Having a 13-week cash-flow model (see on the Baker Tilly website) has proved to be an invaluable tool during this uncertain time. Why is it so critical now? A well-defined and regularly updated cash-flow model defines fixed and negotiable costs, identifies levers to trigger (if necessary) to improve cash flow, and defines non-core assets that can be divested to generate cash. Having this model available not only makes it easier for the leadership team to understand how to improve cash flow when needed, but also is helpful when seeking guidance from your accounting, financial, and legal partners.
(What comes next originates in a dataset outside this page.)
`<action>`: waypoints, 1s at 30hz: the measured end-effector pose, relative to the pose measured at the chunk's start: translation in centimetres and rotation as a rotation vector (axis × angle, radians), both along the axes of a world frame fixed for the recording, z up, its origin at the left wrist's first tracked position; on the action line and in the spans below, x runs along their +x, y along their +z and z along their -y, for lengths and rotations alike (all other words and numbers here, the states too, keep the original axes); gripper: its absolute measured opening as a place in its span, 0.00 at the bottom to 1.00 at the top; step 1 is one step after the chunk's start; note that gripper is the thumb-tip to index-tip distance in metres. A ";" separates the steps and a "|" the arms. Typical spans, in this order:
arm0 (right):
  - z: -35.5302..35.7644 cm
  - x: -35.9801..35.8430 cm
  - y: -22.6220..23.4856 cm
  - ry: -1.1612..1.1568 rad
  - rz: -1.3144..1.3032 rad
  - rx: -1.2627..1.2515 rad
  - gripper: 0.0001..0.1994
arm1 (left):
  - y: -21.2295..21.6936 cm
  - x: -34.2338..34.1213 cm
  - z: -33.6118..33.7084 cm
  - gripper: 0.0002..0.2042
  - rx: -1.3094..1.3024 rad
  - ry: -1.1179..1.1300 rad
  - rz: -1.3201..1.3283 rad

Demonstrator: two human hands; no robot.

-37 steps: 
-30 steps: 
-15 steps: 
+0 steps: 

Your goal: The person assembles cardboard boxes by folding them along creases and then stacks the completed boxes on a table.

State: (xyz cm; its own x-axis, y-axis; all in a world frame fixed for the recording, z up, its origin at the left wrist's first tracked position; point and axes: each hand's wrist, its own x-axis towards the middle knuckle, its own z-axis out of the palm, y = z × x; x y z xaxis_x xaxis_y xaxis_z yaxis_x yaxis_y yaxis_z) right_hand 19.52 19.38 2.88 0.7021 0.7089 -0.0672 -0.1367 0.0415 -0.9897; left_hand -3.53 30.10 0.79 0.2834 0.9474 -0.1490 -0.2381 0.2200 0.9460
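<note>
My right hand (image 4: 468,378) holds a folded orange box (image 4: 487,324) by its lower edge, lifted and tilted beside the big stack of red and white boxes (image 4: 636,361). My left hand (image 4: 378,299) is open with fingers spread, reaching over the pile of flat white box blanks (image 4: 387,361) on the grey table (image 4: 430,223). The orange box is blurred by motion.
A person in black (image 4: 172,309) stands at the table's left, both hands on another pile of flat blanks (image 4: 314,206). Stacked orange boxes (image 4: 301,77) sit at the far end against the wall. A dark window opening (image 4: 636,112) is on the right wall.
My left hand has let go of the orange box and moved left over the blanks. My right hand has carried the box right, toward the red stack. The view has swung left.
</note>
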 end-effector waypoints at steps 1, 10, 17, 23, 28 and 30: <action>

Regular communication with your tax advisors and legal counsel on the PPP, the Economic Injury Disaster Loan, the CARES Act, or tax code changes also can provide liquidity opportunities during this time to assist with the financial impact of the pandemic.

We stress a 4-step process to building financial resilience with our clients.

  1. Identify: Assess the key financial risks you may face and assign management accountability.
  2. Respond: Define the actions you will take to manage or share the risks.
  3. Monitor: Measure results and evaluate effectiveness.
  4. Improve: Continually evaluate changing risks, actions plans, and measurements.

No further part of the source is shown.